As an exercise, copy out the entries exactly as written.

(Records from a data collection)

========================================================================

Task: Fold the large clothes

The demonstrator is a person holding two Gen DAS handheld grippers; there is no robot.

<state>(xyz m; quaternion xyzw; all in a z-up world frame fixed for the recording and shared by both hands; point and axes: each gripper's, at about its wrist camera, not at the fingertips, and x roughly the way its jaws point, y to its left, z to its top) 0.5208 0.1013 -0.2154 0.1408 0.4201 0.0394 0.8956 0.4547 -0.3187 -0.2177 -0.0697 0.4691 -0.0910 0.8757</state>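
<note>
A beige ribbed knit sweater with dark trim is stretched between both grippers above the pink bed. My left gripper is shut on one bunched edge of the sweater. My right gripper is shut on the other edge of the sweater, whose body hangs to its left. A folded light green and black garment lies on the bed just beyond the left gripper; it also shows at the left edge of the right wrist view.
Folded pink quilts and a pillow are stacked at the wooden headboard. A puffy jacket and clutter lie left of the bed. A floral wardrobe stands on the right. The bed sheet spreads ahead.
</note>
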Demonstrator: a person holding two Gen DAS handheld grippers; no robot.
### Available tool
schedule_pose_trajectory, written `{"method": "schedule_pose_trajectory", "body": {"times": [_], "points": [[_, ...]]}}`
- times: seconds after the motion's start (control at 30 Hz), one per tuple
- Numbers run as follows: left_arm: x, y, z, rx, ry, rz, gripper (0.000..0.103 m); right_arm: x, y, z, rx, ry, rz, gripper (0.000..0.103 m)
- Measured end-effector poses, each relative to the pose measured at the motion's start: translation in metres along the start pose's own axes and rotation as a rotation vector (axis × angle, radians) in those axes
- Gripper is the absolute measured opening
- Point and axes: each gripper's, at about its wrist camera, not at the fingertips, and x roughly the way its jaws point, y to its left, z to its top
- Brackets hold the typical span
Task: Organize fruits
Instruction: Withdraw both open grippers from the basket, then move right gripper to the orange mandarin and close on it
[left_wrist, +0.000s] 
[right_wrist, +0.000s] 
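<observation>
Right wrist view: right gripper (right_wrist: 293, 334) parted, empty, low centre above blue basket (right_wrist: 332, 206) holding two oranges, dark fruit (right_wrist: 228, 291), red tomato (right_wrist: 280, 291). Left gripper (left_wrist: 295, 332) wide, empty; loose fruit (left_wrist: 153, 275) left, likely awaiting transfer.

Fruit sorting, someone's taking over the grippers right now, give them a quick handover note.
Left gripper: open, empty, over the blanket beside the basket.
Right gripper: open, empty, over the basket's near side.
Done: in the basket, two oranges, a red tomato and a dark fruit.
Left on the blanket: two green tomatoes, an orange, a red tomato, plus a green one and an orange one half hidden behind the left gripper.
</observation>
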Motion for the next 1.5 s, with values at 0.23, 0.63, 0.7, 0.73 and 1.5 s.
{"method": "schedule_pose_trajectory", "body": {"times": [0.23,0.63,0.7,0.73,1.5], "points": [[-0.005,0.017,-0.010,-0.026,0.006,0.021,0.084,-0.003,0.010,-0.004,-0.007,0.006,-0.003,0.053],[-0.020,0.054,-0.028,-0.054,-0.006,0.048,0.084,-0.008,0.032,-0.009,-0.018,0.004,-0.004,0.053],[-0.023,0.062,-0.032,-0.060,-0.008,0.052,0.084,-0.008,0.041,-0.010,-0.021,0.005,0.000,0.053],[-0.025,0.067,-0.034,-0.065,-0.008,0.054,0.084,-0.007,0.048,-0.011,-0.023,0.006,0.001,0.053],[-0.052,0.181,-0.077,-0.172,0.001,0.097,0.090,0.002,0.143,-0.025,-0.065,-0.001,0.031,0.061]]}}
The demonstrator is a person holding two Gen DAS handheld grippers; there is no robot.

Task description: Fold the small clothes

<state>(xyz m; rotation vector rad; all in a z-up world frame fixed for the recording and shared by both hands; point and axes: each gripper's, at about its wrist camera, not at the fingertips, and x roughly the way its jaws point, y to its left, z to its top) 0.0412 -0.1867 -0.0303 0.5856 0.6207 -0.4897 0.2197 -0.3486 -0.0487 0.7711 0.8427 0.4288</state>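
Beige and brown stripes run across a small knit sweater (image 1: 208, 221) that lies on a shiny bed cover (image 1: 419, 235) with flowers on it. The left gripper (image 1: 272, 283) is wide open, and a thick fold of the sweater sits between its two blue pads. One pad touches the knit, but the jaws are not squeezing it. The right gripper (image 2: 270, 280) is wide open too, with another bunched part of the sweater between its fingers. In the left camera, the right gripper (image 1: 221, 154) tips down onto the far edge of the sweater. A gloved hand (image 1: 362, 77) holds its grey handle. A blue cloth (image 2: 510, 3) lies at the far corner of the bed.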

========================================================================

**TASK SOLUTION**
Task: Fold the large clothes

The demonstrator is a person holding two Gen DAS handheld grippers; there is no robot.

<state>(xyz m; quaternion xyzw; all in a z-up world frame fixed for the recording and shared by both hands; point and axes: each gripper's, at about its wrist camera, not at the fingertips, and x roughly the way its jaws point, y to its left, z to its top) 0.5208 0.1013 -0.2154 0.1408 0.4201 0.0394 0.8956 0.4547 -0.3187 -0.2177 -0.0697 0.4691 -0.0910 0.8757</state>
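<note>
A beige ribbed knit sweater with dark trim is stretched between both grippers above the pink bed. My left gripper is shut on one bunched edge of the sweater. My right gripper is shut on the other edge of the sweater, whose body hangs to its left. A folded light green and black garment lies on the bed just beyond the left gripper; it also shows at the left edge of the right wrist view.
Folded pink quilts and a pillow are stacked at the wooden headboard. A puffy jacket and clutter lie left of the bed. A floral wardrobe stands on the right. The bed sheet spreads ahead.
</note>
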Demonstrator: a person holding two Gen DAS handheld grippers; no robot.
### Available tool
schedule_pose_trajectory, written `{"method": "schedule_pose_trajectory", "body": {"times": [_], "points": [[_, ...]]}}`
- times: seconds after the motion's start (control at 30 Hz), one per tuple
- Numbers run as follows: left_arm: x, y, z, rx, ry, rz, gripper (0.000..0.103 m); right_arm: x, y, z, rx, ry, rz, gripper (0.000..0.103 m)
- Measured end-effector poses, each relative to the pose measured at the motion's start: translation in metres along the start pose's own axes and rotation as a rotation vector (axis × angle, radians) in those axes
- Gripper is the absolute measured opening
- Point and axes: each gripper's, at about its wrist camera, not at the fingertips, and x roughly the way its jaws point, y to its left, z to its top
- Brackets hold the typical span
Task: Organize fruits
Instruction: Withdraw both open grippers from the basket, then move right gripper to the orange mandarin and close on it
[left_wrist, +0.000s] 
[right_wrist, +0.000s] 
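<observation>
Right wrist view: right gripper (right_wrist: 293, 334) parted, empty, low centre above blue basket (right_wrist: 332, 206) holding two oranges, dark fruit (right_wrist: 228, 291), red tomato (right_wrist: 280, 291). Left gripper (left_wrist: 295, 332) wide, empty; loose fruit (left_wrist: 153, 275) left, likely awaiting transfer.

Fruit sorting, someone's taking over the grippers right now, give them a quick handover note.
Left gripper: open, empty, over the blanket beside the basket.
Right gripper: open, empty, over the basket's near side.
Done: in the basket, two oranges, a red tomato and a dark fruit.
Left on the blanket: two green tomatoes, an orange, a red tomato, plus a green one and an orange one half hidden behind the left gripper.
</observation>
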Motion for the next 1.5 s, with values at 0.23, 0.63, 0.7, 0.73 and 1.5 s.
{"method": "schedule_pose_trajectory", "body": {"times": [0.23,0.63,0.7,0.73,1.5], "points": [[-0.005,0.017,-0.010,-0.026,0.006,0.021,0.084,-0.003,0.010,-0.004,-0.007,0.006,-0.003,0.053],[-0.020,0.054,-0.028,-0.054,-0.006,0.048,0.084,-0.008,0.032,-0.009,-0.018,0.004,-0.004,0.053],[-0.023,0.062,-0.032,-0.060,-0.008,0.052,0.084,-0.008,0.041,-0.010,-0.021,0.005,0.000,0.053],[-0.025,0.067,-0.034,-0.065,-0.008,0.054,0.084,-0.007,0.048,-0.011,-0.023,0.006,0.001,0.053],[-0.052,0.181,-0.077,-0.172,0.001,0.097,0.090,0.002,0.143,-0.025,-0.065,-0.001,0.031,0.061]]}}
The demonstrator is a person holding two Gen DAS handheld grippers; there is no robot.

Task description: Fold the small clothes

<state>(xyz m; rotation vector rad; all in a z-up world frame fixed for the recording and shared by both hands; point and axes: each gripper's, at about its wrist camera, not at the fingertips, and x roughly the way its jaws point, y to its left, z to its top) 0.0412 -0.1867 -0.0303 0.5856 0.6207 -0.4897 0.2197 -0.3486 -0.0487 0.7711 0.8427 0.4288</state>
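Beige and brown stripes run across a small knit sweater (image 1: 208, 221) that lies on a shiny bed cover (image 1: 419, 235) with flowers on it. The left gripper (image 1: 272, 283) is wide open, and a thick fold of the sweater sits between its two blue pads. One pad touches the knit, but the jaws are not squeezing it. The right gripper (image 2: 270, 280) is wide open too, with another bunched part of the sweater between its fingers. In the left camera, the right gripper (image 1: 221, 154) tips down onto the far edge of the sweater. A gloved hand (image 1: 362, 77) holds its grey handle. A blue cloth (image 2: 510, 3) lies at the far corner of the bed.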

The exercise is done, and nothing more is needed.